Brendel, welcomed warmly by a sell-out house, set the opening of his talk in 1928, the centenary of Schubert’s early death at the age of thirty-one. At the time his Piano Sonatas were neglected, even by the most celebrated pianists of that era – Godowsky was one of several mentioned for whom these works were of no consequence – yet there was another camp of luminaries who found favour with Schubert’s music, such as Schoenberg, Artur Schnabel and Eduard Erdmann. For some Schubert’s music was considered too Classical, for others it was not Classical enough. Brendel, as dryly witty as ever, was humorously dismissive of Lilac Time, an operetta with Richard Tauber as the composer – “it took years to erase it from the memory.”

Alfred Brendel
Photograph: alfredbrendel.com A seriously-ailing Schubert composed what turned out to be his final Piano Sonatas between May and September 1828. Brendel has no doubt that the three pieces are a “family” and that Schubert himself was a “wanderer ... an explorer of musical fever.” Brendel looked first at D960, Schubert’s ultimate Sonata, and discussed the Molto moderato tempo marking, turning to the piano to parody a too slow, foursquare approach. When he played it ‘his way’ the music flowed and sang, and Brendel has lost none of pianistic skill or interpretative insights. He challenges Robert Schumann’s assertion that the music “ripples along ... not even from him will I accept that.”

In discussing whether exposition repeats should be made, or not, Brendel cited Dvořák, who knew Schubert’s Symphonies and admired them but felt there was no need to make them longer than they need be.
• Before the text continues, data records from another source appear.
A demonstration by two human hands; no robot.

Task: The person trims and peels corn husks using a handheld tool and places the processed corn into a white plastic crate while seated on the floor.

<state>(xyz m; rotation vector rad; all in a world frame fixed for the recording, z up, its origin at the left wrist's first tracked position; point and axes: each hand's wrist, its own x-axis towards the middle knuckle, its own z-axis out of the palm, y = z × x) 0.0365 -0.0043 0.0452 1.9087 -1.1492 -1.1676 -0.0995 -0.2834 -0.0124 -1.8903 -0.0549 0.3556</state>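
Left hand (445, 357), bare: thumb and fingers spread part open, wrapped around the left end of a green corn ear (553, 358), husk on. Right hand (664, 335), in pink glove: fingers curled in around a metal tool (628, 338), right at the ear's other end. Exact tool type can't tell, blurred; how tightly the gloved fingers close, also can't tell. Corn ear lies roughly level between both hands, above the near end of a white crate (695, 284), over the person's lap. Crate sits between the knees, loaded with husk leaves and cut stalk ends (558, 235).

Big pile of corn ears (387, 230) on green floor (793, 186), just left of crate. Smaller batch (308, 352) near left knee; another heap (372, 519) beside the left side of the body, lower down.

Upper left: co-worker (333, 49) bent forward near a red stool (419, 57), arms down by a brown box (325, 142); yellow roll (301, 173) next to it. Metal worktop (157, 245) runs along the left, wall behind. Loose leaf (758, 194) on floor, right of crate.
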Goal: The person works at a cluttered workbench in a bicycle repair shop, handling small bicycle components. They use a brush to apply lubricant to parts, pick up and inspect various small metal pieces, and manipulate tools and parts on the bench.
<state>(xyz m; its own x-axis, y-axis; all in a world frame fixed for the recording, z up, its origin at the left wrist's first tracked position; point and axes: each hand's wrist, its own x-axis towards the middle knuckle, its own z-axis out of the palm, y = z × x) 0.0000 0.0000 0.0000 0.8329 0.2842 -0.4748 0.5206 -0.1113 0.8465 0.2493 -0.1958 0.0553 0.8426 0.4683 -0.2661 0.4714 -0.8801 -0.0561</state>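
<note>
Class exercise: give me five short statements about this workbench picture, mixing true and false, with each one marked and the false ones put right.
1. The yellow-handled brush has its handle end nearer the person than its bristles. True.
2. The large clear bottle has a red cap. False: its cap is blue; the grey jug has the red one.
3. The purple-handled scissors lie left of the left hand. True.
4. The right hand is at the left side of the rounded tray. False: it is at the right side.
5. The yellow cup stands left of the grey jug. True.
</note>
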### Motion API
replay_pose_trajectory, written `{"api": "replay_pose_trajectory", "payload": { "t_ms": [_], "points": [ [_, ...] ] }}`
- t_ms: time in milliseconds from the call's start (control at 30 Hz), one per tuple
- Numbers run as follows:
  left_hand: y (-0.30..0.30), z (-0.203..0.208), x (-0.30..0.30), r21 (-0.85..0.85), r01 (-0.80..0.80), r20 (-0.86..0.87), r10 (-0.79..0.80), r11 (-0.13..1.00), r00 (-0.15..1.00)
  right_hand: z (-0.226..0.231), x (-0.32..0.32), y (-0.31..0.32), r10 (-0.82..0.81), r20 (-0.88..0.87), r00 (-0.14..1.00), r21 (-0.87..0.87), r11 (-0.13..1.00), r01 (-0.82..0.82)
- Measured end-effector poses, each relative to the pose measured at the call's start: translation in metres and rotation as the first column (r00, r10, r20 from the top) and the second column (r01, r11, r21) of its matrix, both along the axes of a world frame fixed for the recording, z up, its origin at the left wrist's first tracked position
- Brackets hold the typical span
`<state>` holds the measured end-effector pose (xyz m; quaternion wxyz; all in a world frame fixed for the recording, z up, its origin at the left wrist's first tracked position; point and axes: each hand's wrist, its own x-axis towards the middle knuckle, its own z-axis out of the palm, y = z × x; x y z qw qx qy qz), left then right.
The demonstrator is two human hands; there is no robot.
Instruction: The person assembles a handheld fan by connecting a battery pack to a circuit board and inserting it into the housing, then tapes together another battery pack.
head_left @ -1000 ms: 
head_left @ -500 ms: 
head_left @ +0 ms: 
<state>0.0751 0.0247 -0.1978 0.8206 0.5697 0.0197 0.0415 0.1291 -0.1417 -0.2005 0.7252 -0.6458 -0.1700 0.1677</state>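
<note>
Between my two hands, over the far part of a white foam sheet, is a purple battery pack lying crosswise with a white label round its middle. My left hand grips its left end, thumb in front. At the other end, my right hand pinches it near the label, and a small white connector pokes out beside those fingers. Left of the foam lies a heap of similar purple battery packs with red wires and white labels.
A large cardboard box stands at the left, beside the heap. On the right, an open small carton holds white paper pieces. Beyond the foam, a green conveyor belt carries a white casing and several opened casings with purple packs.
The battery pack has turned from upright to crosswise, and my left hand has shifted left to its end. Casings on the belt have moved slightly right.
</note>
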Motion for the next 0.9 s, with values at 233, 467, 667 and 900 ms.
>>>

Anyone familiar with Brendel’s Philips (now Decca) recordings of Schubert will know that he revised his thinking regarding repetition in the first movement of D958, latterly observing the repeat, but not (never) in the subsequent two Sonatas.

In terms of other musical examples that he played live, Brendel demonstrated how the opening of the C-minor Sonata is influenced by Beethoven’s same-key Variations, and recorded illustrations (no doubt from his own versions) embraced the whole of the solitary and stormy slow movement of D959 and, from The Farewell Concerts album (hence the clapping, which Brendel wanted faded immediately), the Finale of D960, which mirrors, in Brendel’s opinion, the saying: “life is hopeless but not serious.”

Brendel finds many connections between the Sonatas and numerous contrasts within them – “passionate, icy, neurotic” (D958) – and, in the slow movement of that work, orchestral colours such as viola and cello are suggested, and there are luminous facets of D959.

With apologies for any errors and – certainly omissions – from the above, I hope Wigmore Hall will be sharing Brendel’s deliberations in due course. His lifetime’s devotion to music shone through here with undimmed fecundity and he had much to enlighten us with. Future engagements at this address include Brendel’s discussions of Beethoven and then Mozart.